• _SUPPLIED DATA_:
▬▬▬▬▬▬▬▬▬▬
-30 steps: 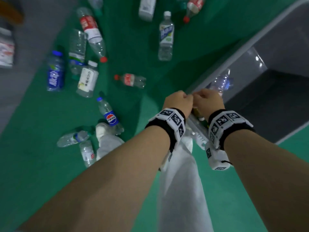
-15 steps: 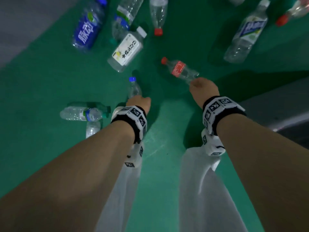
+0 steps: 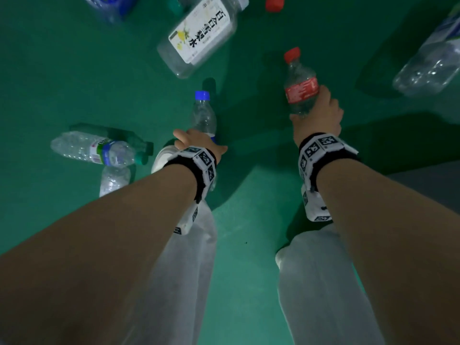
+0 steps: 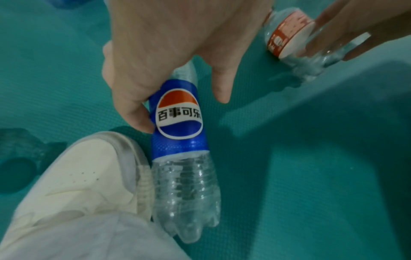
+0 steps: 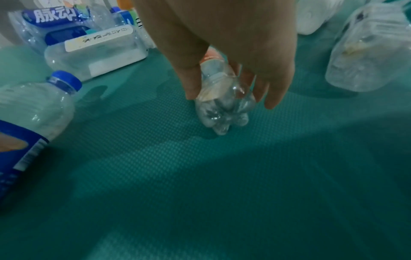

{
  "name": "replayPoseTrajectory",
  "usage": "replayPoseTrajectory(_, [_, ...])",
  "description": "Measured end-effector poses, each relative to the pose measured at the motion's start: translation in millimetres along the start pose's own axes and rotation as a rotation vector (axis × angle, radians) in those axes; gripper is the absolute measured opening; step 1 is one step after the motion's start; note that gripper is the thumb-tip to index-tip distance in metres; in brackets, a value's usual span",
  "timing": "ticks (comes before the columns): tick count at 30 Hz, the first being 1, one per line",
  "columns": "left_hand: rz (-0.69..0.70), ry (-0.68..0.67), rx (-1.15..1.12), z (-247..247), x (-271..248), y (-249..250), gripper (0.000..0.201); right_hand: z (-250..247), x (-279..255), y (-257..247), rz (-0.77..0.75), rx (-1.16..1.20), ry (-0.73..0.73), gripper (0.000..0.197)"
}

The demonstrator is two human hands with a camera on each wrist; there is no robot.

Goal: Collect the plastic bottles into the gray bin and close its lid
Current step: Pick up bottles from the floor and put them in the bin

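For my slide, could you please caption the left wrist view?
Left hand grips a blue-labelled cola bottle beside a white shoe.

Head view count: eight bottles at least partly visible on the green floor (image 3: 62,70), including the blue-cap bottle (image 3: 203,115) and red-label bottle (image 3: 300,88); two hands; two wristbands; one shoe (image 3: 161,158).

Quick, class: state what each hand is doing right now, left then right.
Left hand: holding the blue-label bottle on the floor.
Right hand: holding the red-label bottle.
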State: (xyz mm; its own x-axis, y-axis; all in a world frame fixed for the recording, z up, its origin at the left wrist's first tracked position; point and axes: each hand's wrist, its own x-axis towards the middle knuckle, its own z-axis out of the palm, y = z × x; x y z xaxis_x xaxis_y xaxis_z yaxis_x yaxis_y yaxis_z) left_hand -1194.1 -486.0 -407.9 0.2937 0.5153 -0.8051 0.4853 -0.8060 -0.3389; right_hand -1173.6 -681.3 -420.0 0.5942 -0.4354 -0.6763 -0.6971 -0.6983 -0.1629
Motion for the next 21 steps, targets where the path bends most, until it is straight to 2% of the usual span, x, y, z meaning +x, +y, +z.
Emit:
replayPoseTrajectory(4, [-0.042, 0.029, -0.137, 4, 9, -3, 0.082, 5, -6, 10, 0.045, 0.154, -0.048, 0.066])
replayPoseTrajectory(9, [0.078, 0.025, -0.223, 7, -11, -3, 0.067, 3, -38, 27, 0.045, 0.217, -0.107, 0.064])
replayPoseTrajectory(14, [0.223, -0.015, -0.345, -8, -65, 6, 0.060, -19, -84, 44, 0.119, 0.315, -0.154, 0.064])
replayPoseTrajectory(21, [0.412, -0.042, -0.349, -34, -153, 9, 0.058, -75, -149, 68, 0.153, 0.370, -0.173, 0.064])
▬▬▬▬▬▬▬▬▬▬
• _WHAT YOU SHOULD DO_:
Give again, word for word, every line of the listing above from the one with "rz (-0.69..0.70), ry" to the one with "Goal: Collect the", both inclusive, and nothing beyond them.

• _RESPONSE FOR THIS EXERCISE_:
  "columns": "left_hand: rz (-0.69..0.70), ry (-0.68..0.67), rx (-1.15..1.12), z (-247..247), x (-271..248), y (-249..250), gripper (0.000..0.201); right_hand: z (-250..247), x (-279..255), y (-257..247), rz (-0.77..0.75), rx (-1.16..1.20), ry (-0.73..0.73), gripper (0.000..0.197)"
}

The demonstrator is two human hands with a camera on each wrist; there is no robot.

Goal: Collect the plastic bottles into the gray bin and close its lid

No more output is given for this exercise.